4-(4-Acetylphenyl)-3-hydroxy-2H-chromen-2-one has been prepared by the reaction of (4-acetylbenzene)diazonium chloride with 3-hydroxy-2H-chromen-2-one under Meerwein reaction conditions. The reactions of 4-(4-bromoacetylphenyl)-3-hydroxy-2H-chromen-2-one with pyridine, 4-methylpyridine, quinolone, and benzo[f]quinoline gave quaternary salts, and the reactions of the same bromo derivative with thioacetamide, thiourea, pyridine-2-amine, pyrimidin-2-amine, and thiazol-2-amine provided corresponding thiazole, imidazo[1,2-a]pyridine, imidazo[1,2-a]pyrimidine, and imidazo[2,1-b]thiazole derivatives.

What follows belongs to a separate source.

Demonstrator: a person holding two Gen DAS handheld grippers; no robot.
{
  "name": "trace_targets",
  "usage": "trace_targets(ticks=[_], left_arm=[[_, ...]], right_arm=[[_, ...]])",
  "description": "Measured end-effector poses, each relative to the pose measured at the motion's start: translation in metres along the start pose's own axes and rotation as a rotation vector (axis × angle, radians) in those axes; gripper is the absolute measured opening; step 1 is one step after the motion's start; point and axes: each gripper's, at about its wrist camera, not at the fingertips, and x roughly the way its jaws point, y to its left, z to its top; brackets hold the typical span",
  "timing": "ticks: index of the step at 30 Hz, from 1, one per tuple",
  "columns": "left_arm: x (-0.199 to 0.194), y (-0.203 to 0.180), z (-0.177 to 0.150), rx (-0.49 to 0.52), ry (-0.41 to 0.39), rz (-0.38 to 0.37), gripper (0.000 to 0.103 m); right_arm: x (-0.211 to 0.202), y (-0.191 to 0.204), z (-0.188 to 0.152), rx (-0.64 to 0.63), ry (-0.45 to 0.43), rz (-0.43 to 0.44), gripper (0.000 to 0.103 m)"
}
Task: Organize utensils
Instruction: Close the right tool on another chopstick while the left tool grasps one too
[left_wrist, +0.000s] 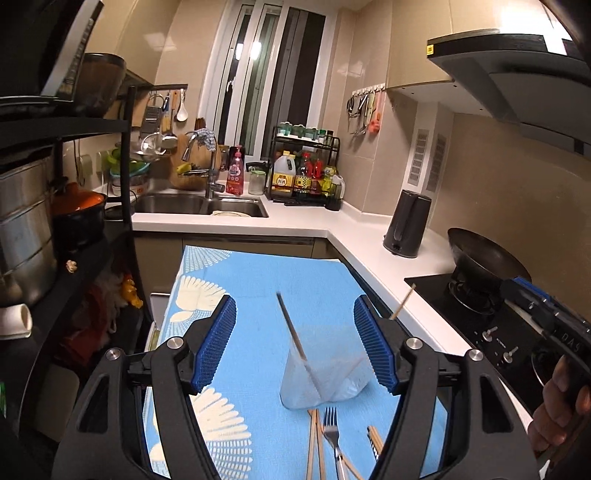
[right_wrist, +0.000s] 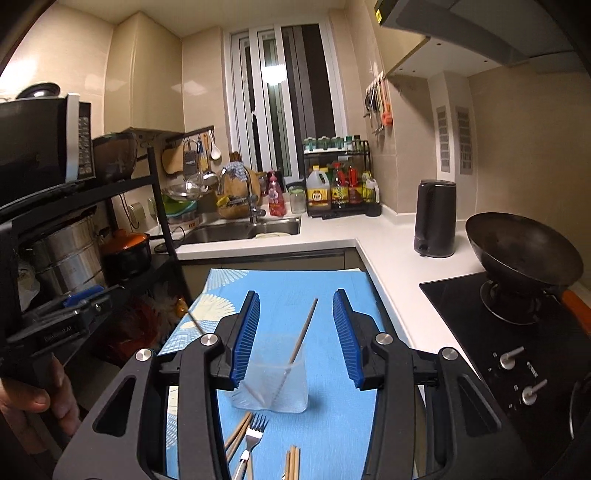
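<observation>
Chopstick (right_wrist: 303, 334) leans in clear cup (right_wrist: 275, 387), tip up and away.

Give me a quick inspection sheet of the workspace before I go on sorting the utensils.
Surface: blue patterned mat on the work table.
Job's things: clear cup upright, one chopstick leaning inside; fork and loose chopsticks lying on the mat in front of it.
Clutter: nothing seen on the mat.
Grippers: left gripper open, empty; right gripper open, empty.
Cables: nothing seen.
Surroundings: white counter, kettle, wok on the hob, sink, condiment rack.
</observation>
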Motion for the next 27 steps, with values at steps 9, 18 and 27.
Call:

The reactions of 4-(4-bromoacetylphenyl)-3-hydroxy-2H-chromen-2-one with thiosemicarbazide and aromatic aldehydes involve thiazole ring formation, leading finally to corresponding hydrazones. It was established that 4-(4-acetylphenyl)- and 4-[4-(2-bromoacetyl)phenyl]-3-hydroxy-2H-chromen-2-ones can be used in three-component reactions to form a thiazole ring.